Everyone gets frustrated sometimes. It’s how you handle that frustration that really matters.

Hearing how a candidate explains a work conflict can offer some valuable clues into their level of emotional intelligence. Conflicts can stir up a lot of difficult emotions, and asking a candidate to describe a dispute and how they dealt with it can give you meaningful insight into how they manage their emotions and empathize with others.

According to psychologist and author Daniel Goleman, emotionally intelligent people have four distinguishing characteristics:

  • They were good at understanding their own emotions (self-awareness)
  • They were good at managing their emotions (self-management)
  • They were empathetic to the emotional drives of other people (social awareness)
  • They were good at handling other people’s emotions (social skills)

All four of these characteristics are put to the test in conflicts situations. Emotionally intelligent people will be able to explain a conflict situation clearly and objectively, giving a specific run down of how they felt at the time, how they managed those feelings, and how they used social cues from those around them to inform their decisions.

As they explain the conflict situation, consider the following four areas:

  • Can they clearly articulate the emotions they experienced during the conflict? (self-awareness)
  • Were they able to move past any negative emotions and work towards a resolution? (self-management)
  • Do they seem aware of the other person’s motivations and challenges? (social awareness)
  • Were they able to mend the relationship and move past the conflict? (social skills)

4) Tell me about a hobby you like to do outside of work.

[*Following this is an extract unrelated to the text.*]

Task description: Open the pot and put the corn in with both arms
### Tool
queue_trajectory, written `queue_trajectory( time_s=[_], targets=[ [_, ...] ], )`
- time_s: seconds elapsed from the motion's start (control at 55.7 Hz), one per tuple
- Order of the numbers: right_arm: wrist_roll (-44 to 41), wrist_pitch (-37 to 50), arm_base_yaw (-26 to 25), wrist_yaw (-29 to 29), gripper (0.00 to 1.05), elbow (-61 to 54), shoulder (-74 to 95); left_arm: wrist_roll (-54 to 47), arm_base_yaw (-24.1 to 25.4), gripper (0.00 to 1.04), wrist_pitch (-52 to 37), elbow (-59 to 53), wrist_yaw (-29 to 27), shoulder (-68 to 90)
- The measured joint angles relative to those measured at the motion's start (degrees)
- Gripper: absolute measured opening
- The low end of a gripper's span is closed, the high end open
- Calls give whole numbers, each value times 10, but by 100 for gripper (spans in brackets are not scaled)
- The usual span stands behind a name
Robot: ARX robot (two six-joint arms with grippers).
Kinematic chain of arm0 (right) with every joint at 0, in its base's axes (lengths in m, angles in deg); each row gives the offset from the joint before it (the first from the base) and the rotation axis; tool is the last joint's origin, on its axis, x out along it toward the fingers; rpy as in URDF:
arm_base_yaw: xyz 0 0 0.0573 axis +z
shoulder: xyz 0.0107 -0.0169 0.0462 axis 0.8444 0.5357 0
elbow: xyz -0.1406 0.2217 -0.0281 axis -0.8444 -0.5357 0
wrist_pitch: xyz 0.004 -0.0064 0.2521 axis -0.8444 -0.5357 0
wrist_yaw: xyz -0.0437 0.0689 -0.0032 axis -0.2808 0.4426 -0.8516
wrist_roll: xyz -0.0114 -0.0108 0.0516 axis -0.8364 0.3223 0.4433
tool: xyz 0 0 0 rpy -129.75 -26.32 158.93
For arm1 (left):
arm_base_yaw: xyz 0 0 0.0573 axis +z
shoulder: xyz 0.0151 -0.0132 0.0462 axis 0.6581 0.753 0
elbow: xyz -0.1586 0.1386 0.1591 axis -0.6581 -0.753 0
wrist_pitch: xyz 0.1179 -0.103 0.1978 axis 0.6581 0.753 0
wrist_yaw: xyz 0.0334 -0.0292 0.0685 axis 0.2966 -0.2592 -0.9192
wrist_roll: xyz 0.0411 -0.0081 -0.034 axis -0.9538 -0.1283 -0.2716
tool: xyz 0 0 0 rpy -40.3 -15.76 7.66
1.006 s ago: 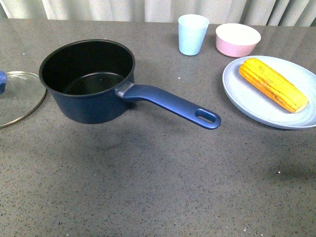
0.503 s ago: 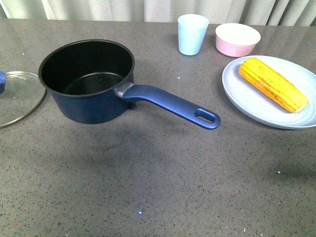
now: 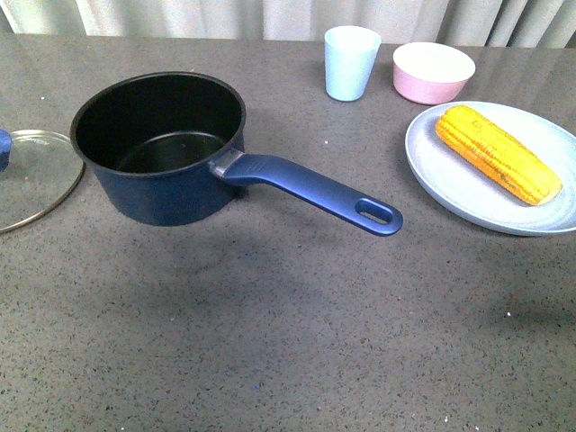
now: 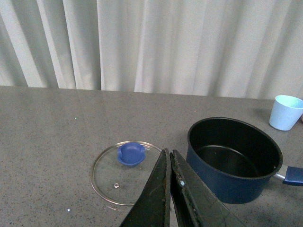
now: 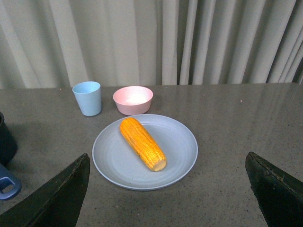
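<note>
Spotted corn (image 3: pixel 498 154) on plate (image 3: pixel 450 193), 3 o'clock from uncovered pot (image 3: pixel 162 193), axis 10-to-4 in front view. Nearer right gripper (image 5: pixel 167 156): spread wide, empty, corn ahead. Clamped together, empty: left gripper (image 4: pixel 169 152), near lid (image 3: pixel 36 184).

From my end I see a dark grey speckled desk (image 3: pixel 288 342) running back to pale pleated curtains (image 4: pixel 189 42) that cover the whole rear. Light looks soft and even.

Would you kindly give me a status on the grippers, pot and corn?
Left gripper shut, empty; right gripper open, empty. Pot uncovered, glass lid lying beside it. Corn on blue plate. Cup, pink bowl behind plate.
</note>
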Motion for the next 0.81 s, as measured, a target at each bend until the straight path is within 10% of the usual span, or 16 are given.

Can you teach me about it?

Ask the candidate to explain one of their hobbies to you as if you know nothing about it. It can be anything — golf, horseback riding, cookie jar collecting — anything they’re interested in and willing to share details about.

As they explain the hobby, prompt them with questions that force them to simplify, re-explain, and change their communication style to suit your clear lack of understanding. See how they react. Are they getting flustered or frustrated? Are they quick to adapt their communication style to meet your needs?

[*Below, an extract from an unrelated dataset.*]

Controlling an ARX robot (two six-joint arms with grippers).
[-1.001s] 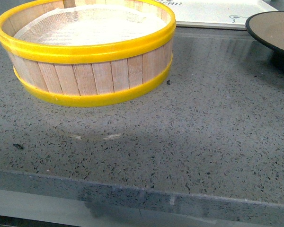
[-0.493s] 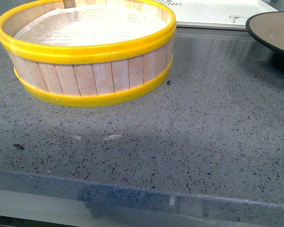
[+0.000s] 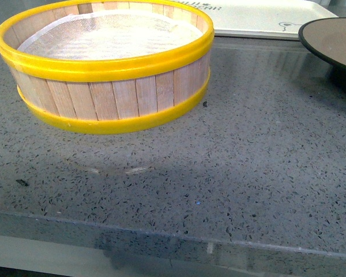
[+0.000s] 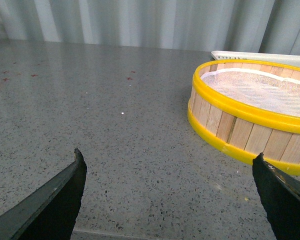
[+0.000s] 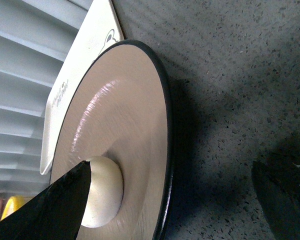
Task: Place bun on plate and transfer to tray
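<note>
Grey speckled stone forms the desk (image 3: 248,173), on which every object is carried; its front edge is seen at the bottom of the front view. A pale pleated curtain (image 4: 140,20) is seen behind the desk in the left wrist view.

At the far side of the desk the cream-white tray (image 3: 259,14) is laid flat, with dark lettering and a small drawing printed on it. Nothing is seen resting on the part of it that is visible.

Just in front of the tray, on the left of the front view, the round steamer basket (image 3: 109,98) is set upright. It is built of wooden slats bound by two yellow bands, and a white mesh liner is spread inside.

On the right of the front view the plate (image 3: 334,34) is cut off by the picture's edge. Its tan top and thin black rim are shown, and it stands on the desk near the tray's corner.

The left fingers (image 4: 50,200) are spread wide above bare desk beside the basket, with nothing held between them. The right fingers (image 5: 50,210) are likewise spread apart, at the plate's edge.

The bun (image 5: 106,192) is seated on the plate's top, partly hidden by one right finger; contact cannot be judged.
</note>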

Emotionally intelligent people remain patient and calm when faced with a communication challenge. They can easily read social cues when their message isn’t clearly getting across, and will deftly pivot their approach to meet the needs of their audience.

5) What would your co-workers say is the most rewarding thing about working with you? What about the most challenging thing?

It takes a deep, well-developed sense of self-awareness (and humility) to recognize what really makes you tick. To gauge how well candidates understand their own strengths and limitations in the workplace, ask them to explain how they think others perceive their positive and not-so-positive qualities.

The question is likely to catch some people off guard, but look for candidates who appear comfortable offering up frank commentary without making excuses or immediately invaliding their co-workers’ perceived criticisms.

6) Can you tell me about a time you needed to ask for help on a project?

Emotionally intelligent people are self-confident without being overconfident. They have a realistic understanding of their own strengths and limitations, and they aren’t afraid to admit what they don’t know. They know that asking for help and collaborating with others is a sign of strength, not weakness.

Be wary of candidates who seem hesitant or embarrassed to admit they need help sometimes. Look for someone who can confidently discuss a time when they sought the help of a colleague due to a gap in their knowledge of a subject.

Emotionally intelligent people will be transparent about their weak points, and will show a real drive to better themselves by collaborating and using all the resources available to them.